• Exercise instructions
Return only the lines from the top of the material through the line marked by "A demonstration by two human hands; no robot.", unaltered.

──────

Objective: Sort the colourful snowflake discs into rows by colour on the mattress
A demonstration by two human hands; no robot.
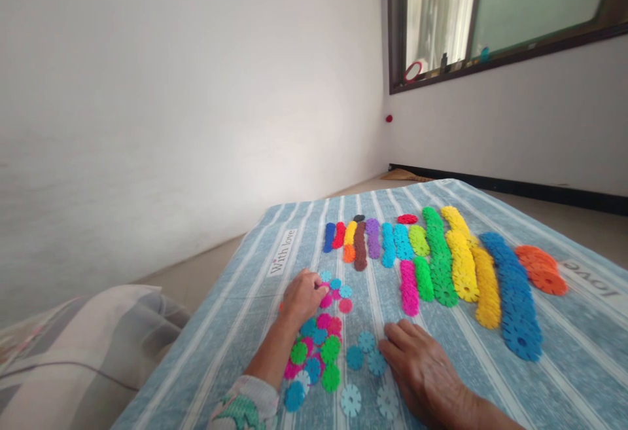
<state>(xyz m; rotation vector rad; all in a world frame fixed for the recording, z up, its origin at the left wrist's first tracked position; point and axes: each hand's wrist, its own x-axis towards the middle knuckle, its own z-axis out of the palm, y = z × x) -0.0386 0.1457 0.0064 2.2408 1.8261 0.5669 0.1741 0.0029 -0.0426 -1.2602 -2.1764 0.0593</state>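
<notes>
My left hand reaches over a loose pile of mixed plastic snowflake discs, fingers curled in a pinch at a pink snowflake disc. Below its wrist lie overlapping green, pink and blue discs. My right hand rests on the cloth with its fingers bent together. Its fingertips are at the edge of a light blue snowflake disc; what they hold, if anything, is hidden. Around that disc lie several pale blue discs.
Overlapping rows of discs sorted by colour run across the table, among them magenta, green, yellow, blue and orange. A striped blue cloth covers the table. Bedding lies at left.
</notes>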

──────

• Exercise output
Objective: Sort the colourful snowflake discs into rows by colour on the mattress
A demonstration by two human hands; no robot.

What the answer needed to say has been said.